EXERCISE
Beginning at the line that contains "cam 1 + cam", return every remaining line of the data below exactly; return nothing before it.

DATA BELOW

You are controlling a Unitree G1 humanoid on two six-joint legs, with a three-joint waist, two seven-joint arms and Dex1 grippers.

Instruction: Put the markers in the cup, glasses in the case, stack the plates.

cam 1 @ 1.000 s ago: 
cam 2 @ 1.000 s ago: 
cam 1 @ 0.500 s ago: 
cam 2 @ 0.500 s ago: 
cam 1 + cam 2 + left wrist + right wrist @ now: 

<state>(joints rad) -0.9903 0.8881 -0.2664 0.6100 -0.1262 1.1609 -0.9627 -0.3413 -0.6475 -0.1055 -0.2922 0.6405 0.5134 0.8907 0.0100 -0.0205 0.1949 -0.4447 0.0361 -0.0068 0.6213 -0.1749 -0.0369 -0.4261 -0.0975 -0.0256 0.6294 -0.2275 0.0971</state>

YOUR SOLUTION
cam 1 + cam 2 + left wrist + right wrist @ now: 

<state>(joints rad) -0.9903 0.8881 -0.2664 0.6100 -0.1262 1.1609 -0.9627 -0.3413 -0.6475 -0.1055 -0.2922 0.6405 0.5134 0.8907 0.0100 -0.0205 0.1949 -0.4447 0.0361 -0.0068 0.6213 -0.1749 -0.0369 -0.4261 -0.0975 -0.0256 0.6294 -0.2275 0.0971</state>

The exercise is complete with this answer.